Retype the data below verbatim; pictures do not belong in the copy.

(Stored entries)
_ _ _
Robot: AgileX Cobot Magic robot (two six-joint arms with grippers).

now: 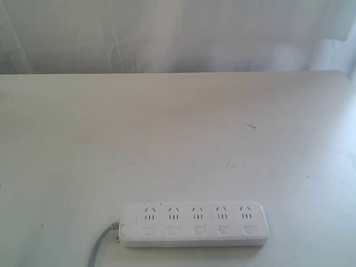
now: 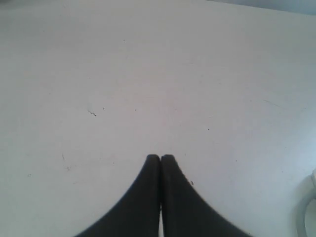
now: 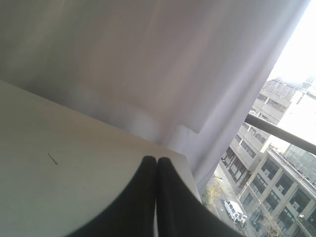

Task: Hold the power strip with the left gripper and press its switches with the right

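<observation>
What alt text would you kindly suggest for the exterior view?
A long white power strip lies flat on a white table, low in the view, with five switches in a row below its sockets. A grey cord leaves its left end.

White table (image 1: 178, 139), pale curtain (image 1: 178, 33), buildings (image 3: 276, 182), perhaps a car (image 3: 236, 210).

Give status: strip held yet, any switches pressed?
Done: nothing. The power strip lies free on the table, no arm near it in the exterior view. In hand: nothing; the left gripper is shut over bare table, the right gripper shut, facing the curtain. Left: grip the strip, then press its five switches.
</observation>
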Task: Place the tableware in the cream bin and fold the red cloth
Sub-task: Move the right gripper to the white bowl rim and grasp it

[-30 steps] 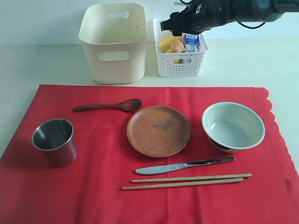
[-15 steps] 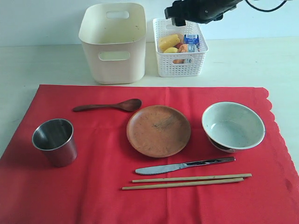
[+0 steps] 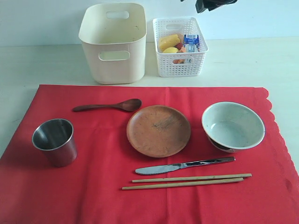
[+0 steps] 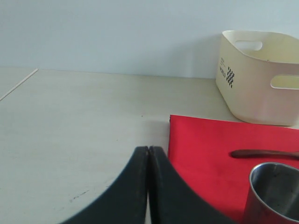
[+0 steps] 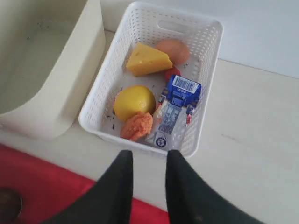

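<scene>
Narrowly parted and empty, the right gripper has lifted off the white lattice basket; the tall cream plastic bin remains unfilled.

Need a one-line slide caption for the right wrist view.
Empty right gripper facing the white lattice basket of food, cream bin alongside.

Cup, spoon, plate, bowl, knife and chopsticks sit on the red cloth, cream bin beyond.
</scene>
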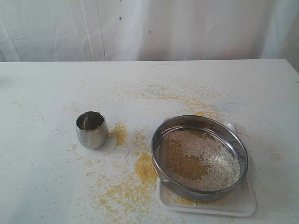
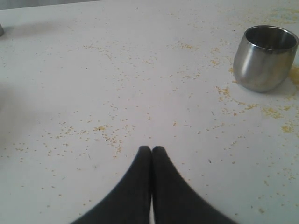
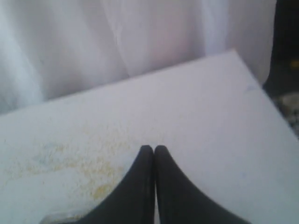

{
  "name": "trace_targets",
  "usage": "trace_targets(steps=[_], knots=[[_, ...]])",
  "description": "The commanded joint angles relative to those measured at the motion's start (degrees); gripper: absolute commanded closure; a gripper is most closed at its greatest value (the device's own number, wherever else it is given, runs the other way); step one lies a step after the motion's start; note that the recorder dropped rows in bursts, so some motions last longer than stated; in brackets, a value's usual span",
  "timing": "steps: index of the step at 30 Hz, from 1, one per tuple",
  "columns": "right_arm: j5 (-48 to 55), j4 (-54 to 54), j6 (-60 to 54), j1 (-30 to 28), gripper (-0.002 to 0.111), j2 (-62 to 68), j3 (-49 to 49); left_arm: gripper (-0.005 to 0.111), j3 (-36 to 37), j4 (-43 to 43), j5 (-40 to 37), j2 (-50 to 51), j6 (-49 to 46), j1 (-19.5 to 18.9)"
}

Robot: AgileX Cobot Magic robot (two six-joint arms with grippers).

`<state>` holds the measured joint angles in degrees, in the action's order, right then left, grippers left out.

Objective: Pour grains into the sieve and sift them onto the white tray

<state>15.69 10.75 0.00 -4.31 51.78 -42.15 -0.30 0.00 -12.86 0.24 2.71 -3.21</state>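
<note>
Judging by how things lie, the pouring looks done and the sifting is the step in hand or close to finished. The grains sit inside the sieve as a pale, coarse layer over a darker golden patch on the mesh. The sieve rests on the white tray, toward the right of the table in the exterior view, and a little yellow meal shows on the tray at its near edge. The steel cup stands upright well to the left of the sieve and appears empty. A good deal of spilled meal lies on the bare table between cup and tray. Neither arm appears in the exterior view. The left gripper is pressed closed with nothing between its jaws, hanging low over the speckled table, with the cup off to one side and apart from it. The right gripper is likewise clamped on nothing, raised above the dusted far part of the table and facing the white curtain. If more sifting is wanted, a gripper would probably have to spread its jaws, come to the sieve's rim wall, take hold there and shake it level over the tray, so the fine meal falls onto the tray rather than the table.
</note>
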Motion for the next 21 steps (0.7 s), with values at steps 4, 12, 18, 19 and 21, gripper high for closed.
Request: trace_targets(steps=[4,12,18,19,21], knots=[[-7.6,-3.1,0.0,-0.3,0.108,-25.6,14.1,0.107,0.3,0.0,-0.1,-0.2,0.0,-0.1],[-9.7,-15.2,-10.4,-0.2,0.108,-37.7,21.7,0.107,0.3,0.0,-0.1,-0.2,0.0,-0.1],[-9.2,-11.1,-3.1,-0.2,0.108,-37.5,26.4,0.107,0.3,0.0,-0.1,-0.2,0.0,-0.1],[-12.5,-11.8,-5.3,-0.2,0.108,-37.5,27.6,0.107,0.3,0.0,-0.1,-0.2,0.0,-0.1],[-19.6,-12.1,-10.3,-0.2,0.108,-37.8,29.6,0.107,0.3,0.0,-0.1,-0.2,0.0,-0.1]])
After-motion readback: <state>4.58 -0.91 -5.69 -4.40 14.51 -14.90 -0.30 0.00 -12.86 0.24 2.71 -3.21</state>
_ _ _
## Output of the exercise:
Robot: AgileX Cobot Magic robot (two six-joint arms with grippers).

now: 
now: 
now: 

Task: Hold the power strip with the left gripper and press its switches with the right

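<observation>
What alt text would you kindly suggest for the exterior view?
A long white power strip lies flat on a white table, low in the view, with five switches in a row below its sockets. A grey cord leaves its left end.

White table (image 1: 178, 139), pale curtain (image 1: 178, 33), buildings (image 3: 276, 182), perhaps a car (image 3: 236, 210).

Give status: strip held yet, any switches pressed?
Done: nothing. The power strip lies free on the table, no arm near it in the exterior view. In hand: nothing; the left gripper is shut over bare table, the right gripper shut, facing the curtain. Left: grip the strip, then press its five switches.
</observation>
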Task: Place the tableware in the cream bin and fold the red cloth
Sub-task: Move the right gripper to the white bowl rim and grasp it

[-30 steps] 
[-15 steps] 
[+0 steps] 
[+0 steps] 
[+0 steps] 

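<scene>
Narrowly parted and empty, the right gripper has lifted off the white lattice basket; the tall cream plastic bin remains unfilled.

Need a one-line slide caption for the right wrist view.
Empty right gripper facing the white lattice basket of food, cream bin alongside.

Cup, spoon, plate, bowl, knife and chopsticks sit on the red cloth, cream bin beyond.
</scene>
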
{
  "name": "trace_targets",
  "usage": "trace_targets(steps=[_], knots=[[_, ...]])",
  "description": "The commanded joint angles relative to those measured at the motion's start (degrees); gripper: absolute commanded closure; a gripper is most closed at its greatest value (the device's own number, wherever else it is given, runs the other way); step one lies a step after the motion's start; note that the recorder dropped rows in bursts, so some motions last longer than stated; in brackets, a value's usual span",
  "timing": "steps: index of the step at 30 Hz, from 1, one per tuple",
  "columns": "right_arm: j5 (-48 to 55), j4 (-54 to 54), j6 (-60 to 54), j1 (-30 to 28), gripper (-0.002 to 0.111), j2 (-62 to 68), j3 (-49 to 49); left_arm: gripper (-0.005 to 0.111), j3 (-36 to 37), j4 (-43 to 43), j5 (-40 to 37), j2 (-50 to 51), j6 (-49 to 46), j1 (-19.5 to 18.9)"
}

Robot: AgileX Cobot Magic robot (two six-joint arms with grippers).

`<state>` holds the measured joint angles in degrees, in the action's order, right then left, grippers left out.

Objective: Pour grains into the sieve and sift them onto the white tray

<state>15.69 10.75 0.00 -4.31 51.78 -42.15 -0.30 0.00 -12.86 0.24 2.71 -3.21</state>
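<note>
Judging by how things lie, the pouring looks done and the sifting is the step in hand or close to finished. The grains sit inside the sieve as a pale, coarse layer over a darker golden patch on the mesh. The sieve rests on the white tray, toward the right of the table in the exterior view, and a little yellow meal shows on the tray at its near edge. The steel cup stands upright well to the left of the sieve and appears empty. A good deal of spilled meal lies on the bare table between cup and tray. Neither arm appears in the exterior view. The left gripper is pressed closed with nothing between its jaws, hanging low over the speckled table, with the cup off to one side and apart from it. The right gripper is likewise clamped on nothing, raised above the dusted far part of the table and facing the white curtain. If more sifting is wanted, a gripper would probably have to spread its jaws, come to the sieve's rim wall, take hold there and shake it level over the tray, so the fine meal falls onto the tray rather than the table.
</note>
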Motion for the next 21 steps (0.7 s), with values at steps 4, 12, 18, 19 and 21, gripper high for closed.
Request: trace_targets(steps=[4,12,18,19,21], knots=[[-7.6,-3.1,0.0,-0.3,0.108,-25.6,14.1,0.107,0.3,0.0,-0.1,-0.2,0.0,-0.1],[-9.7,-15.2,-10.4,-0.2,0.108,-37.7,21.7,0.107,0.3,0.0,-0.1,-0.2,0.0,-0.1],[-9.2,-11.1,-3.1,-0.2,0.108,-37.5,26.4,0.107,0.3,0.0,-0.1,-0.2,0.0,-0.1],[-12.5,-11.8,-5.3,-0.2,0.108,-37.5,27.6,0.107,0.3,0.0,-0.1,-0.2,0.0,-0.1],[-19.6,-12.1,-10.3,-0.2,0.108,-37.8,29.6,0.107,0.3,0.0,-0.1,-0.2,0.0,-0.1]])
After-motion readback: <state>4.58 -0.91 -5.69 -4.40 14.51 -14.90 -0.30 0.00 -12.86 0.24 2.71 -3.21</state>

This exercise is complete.